Check every line below for the word "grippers" and give only the number of lines where it appears.

Dataset entries:
* * * * * * * * *

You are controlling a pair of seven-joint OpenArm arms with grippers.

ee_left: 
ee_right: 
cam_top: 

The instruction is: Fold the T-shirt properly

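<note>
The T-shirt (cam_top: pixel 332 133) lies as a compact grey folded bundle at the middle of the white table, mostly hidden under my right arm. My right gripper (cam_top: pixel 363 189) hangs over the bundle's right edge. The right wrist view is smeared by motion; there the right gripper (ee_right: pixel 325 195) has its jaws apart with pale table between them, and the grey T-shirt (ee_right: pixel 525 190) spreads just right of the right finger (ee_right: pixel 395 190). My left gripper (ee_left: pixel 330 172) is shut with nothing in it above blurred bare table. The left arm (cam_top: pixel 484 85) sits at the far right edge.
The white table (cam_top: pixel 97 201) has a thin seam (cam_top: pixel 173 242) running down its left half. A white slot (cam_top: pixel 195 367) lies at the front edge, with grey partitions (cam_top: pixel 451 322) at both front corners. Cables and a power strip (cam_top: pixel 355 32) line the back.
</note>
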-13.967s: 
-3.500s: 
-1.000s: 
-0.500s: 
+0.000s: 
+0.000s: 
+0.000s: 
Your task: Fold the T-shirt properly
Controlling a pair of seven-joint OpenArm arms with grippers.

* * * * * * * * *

Task answer:
2